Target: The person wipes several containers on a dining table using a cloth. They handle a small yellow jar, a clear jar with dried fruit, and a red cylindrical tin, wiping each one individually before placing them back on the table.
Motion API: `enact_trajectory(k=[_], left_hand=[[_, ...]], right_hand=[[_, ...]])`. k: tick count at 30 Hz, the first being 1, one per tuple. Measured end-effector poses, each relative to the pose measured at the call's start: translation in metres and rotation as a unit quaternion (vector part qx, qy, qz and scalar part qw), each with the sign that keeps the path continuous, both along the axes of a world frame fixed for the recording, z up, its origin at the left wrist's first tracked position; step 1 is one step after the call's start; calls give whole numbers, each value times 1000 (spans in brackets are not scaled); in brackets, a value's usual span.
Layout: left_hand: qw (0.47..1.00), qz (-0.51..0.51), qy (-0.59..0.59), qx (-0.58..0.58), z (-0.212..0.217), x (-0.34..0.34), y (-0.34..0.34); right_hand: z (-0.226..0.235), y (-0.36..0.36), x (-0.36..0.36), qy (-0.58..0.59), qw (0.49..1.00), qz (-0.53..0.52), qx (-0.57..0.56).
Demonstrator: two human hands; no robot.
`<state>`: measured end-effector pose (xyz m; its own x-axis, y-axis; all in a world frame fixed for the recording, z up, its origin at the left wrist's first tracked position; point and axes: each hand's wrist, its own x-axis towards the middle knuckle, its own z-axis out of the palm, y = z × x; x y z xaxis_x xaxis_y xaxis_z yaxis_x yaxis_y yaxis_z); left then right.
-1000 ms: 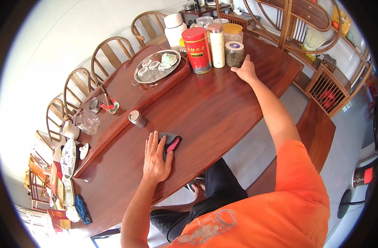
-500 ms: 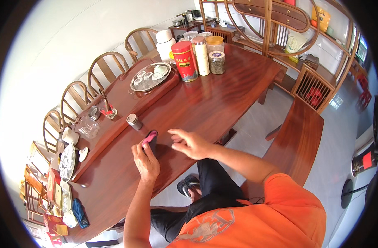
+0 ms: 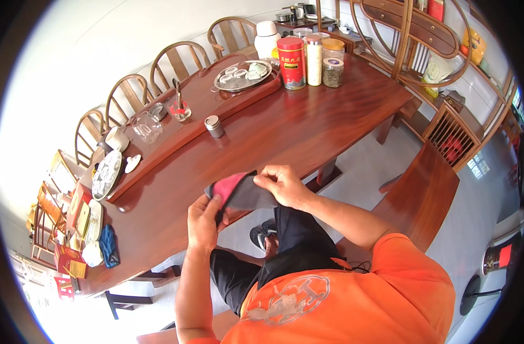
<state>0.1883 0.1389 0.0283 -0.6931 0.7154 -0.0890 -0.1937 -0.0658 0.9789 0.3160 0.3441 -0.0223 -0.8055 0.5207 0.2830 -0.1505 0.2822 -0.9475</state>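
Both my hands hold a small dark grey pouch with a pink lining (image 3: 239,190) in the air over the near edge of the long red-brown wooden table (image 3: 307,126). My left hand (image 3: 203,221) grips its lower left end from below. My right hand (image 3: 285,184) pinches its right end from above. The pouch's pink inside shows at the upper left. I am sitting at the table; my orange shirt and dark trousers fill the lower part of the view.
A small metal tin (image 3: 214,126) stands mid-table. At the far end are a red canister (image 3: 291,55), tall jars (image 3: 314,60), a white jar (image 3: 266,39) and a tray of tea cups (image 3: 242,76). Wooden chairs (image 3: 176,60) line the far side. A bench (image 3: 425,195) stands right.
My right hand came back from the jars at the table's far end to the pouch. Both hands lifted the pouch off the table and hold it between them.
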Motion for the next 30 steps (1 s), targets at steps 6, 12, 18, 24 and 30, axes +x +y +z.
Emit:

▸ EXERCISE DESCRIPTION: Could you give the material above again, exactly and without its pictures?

▸ PROBLEM SOLUTION:
Target: The person wipes several containers on a dining table using a cloth. They handle a small yellow jar, a clear jar with dried fruit, and a red cylindrical tin, wiping each one individually before placing them back on the table.
Motion API: `enact_trajectory(k=[_], left_hand=[[_, ...]], right_hand=[[_, ...]])`. k: tick count at 30 Hz, the first being 1, one per tuple. Measured end-effector poses, each relative to the pose measured at the call's start: translation in metres and rotation as a unit quaternion (vector part qx, qy, qz and scalar part qw), each with the sign that keeps the path continuous, both along the axes of a world frame fixed for the recording, z up, its origin at the left wrist's first tracked position; step 1 is one step after the call's start; calls give whole numbers, each value times 1000 (spans in brackets are not scaled); in brackets, a value's usual span.
Layout: left_hand: qw (0.47..1.00), qz (-0.51..0.51), qy (-0.59..0.59), qx (-0.58..0.58), z (-0.212..0.217), x (-0.34..0.34), y (-0.34..0.34); right_hand: z (-0.226..0.235), y (-0.36..0.36), x (-0.36..0.36), qy (-0.58..0.59), qw (0.49..1.00), qz (-0.53..0.52), qx (-0.57..0.56).
Demonstrator: two human hands; no robot.
`<state>`: measured end-effector pose (xyz m; its own x-axis, y-axis; all in a world frame fixed for the recording, z up, its origin at the left wrist's first tracked position; point and axes: each hand's wrist, its own x-axis towards the middle knuckle, its own z-axis out of the palm, y = z × x; x y z xaxis_x xaxis_y xaxis_z yaxis_x yaxis_y yaxis_z); left then right.
-1000 ms: 
-500 ms: 
+0 ms: 
<state>0.1883 0.1389 0.0283 -0.6931 0.7154 -0.0890 -0.1937 -0.0658 0.9789 0.3160 0.3441 -0.0223 -0.8055 0.5207 0.2830 -0.1505 0.2822 -0.9475</state>
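Both my hands hold a small dark grey pouch with a pink lining (image 3: 239,190) in the air over the near edge of the long red-brown wooden table (image 3: 307,126). My left hand (image 3: 203,221) grips its lower left end from below. My right hand (image 3: 285,184) pinches its right end from above. The pouch's pink inside shows at the upper left. I am sitting at the table; my orange shirt and dark trousers fill the lower part of the view.
A small metal tin (image 3: 214,126) stands mid-table. At the far end are a red canister (image 3: 291,55), tall jars (image 3: 314,60), a white jar (image 3: 266,39) and a tray of tea cups (image 3: 242,76). Wooden chairs (image 3: 176,60) line the far side. A bench (image 3: 425,195) stands right.
My right hand came back from the jars at the table's far end to the pouch. Both hands lifted the pouch off the table and hold it between them.
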Motion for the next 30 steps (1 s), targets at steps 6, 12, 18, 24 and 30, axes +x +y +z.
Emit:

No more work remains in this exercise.